Task instructions: In the listing below, write out exactly each line from the first through the one containing "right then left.".

Dataset section:

'''

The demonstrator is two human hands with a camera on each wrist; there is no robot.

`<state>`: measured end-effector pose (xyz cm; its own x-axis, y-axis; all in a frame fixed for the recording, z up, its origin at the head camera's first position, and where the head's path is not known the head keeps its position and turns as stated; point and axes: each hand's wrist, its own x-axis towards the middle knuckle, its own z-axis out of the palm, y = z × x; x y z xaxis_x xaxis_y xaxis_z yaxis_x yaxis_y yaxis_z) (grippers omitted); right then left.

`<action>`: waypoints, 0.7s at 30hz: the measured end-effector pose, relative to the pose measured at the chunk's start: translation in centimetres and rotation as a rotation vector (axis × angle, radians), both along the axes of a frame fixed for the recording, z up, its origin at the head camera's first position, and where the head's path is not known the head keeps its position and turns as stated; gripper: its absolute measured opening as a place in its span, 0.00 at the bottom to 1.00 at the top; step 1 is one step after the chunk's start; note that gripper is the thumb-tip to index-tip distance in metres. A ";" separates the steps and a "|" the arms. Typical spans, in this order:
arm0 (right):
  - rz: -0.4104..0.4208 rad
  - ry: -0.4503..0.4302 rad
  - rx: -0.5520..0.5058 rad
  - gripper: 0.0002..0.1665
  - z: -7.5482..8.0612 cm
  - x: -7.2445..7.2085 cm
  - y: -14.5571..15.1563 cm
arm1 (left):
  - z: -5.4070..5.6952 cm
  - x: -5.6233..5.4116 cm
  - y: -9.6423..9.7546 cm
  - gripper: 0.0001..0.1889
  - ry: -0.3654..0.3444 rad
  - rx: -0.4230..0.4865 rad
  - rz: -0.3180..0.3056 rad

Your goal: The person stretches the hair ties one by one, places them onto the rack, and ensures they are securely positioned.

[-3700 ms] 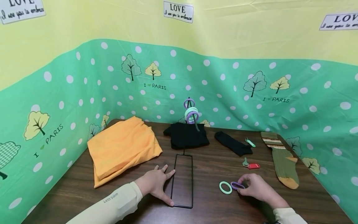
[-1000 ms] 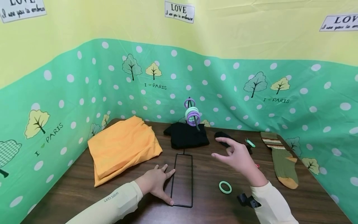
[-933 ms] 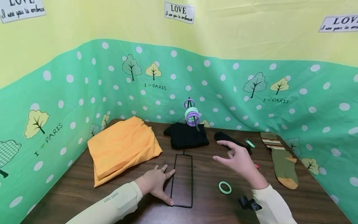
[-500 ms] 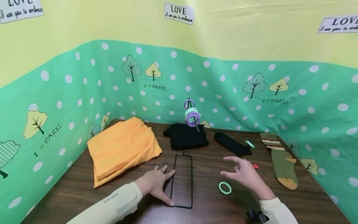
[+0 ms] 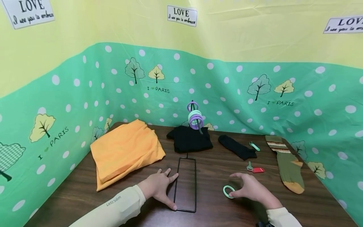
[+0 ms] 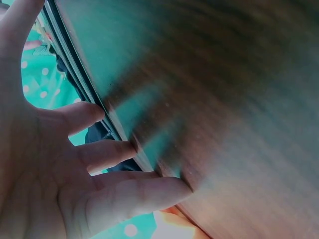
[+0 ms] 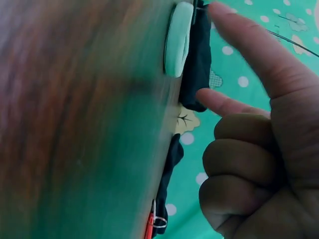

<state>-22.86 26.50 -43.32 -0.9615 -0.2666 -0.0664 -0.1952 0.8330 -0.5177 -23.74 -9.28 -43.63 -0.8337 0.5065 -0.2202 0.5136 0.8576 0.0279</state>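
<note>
My left hand (image 5: 160, 186) rests with fingers spread on the table at the left side of a black wire stand's rectangular base (image 5: 195, 186). Thumb and index fingertips touch its rod. On the stand's arm hang several mint green and purple rings (image 5: 195, 120), with one purple ring (image 5: 192, 106) higher up behind. A mint green ring (image 5: 224, 191) lies on the table to the right of the base. Over it is my right hand (image 5: 250, 188), thumb and index finger apart around the ring, thumb tip at its near edge. In the right wrist view the other fingers (image 7: 239, 159) are curled in.
Orange folded cloth (image 5: 127, 151) lies left, and folded black cloth (image 5: 191, 140) behind the base. To the right are a black sock (image 5: 236, 147), a green nail clipper-like item (image 5: 254, 146), a key with red tag (image 5: 257, 170) and a striped olive sock (image 5: 289, 167).
The purple ring beside the mint one has left the table, and another purple ring hangs on the stand's arm. My right hand has come back down to the mint ring; the left stays put.
</note>
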 end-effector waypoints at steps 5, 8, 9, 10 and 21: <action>0.042 -0.004 0.030 0.33 0.0 -0.2 0.1 | 0.0 0.0 0.1 0.60 0.008 -0.001 0.003; 0.086 -0.011 0.057 0.25 -0.1 -0.4 0.1 | 0.1 0.0 0.1 0.60 0.009 -0.003 0.004; 0.105 -0.007 0.069 0.23 -0.2 -0.4 0.1 | 0.1 0.0 0.1 0.60 0.008 -0.003 0.004; 0.120 -0.009 0.077 0.22 -0.2 -0.4 0.1 | 0.1 0.0 0.1 0.60 0.007 -0.004 0.004; 0.170 0.014 0.081 0.16 -0.4 -0.3 -0.2 | -0.1 -0.1 0.0 0.60 -0.005 -0.006 0.010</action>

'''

Result:
The demonstrator is two human hands with a camera on each wrist; there is no robot.

`<state>`: measured end-effector pose (xyz cm; its own x-axis, y-axis; all in a frame fixed for the recording, z up, its origin at the head camera's first position, and where the head's path is not known the head keeps its position and turns as stated; point and axes: each hand's wrist, its own x-axis towards the middle knuckle, its own z-axis out of the palm, y = z × x; x y z xaxis_x xaxis_y xaxis_z yaxis_x yaxis_y yaxis_z) (grippers omitted); right then left.

There is no more output to give.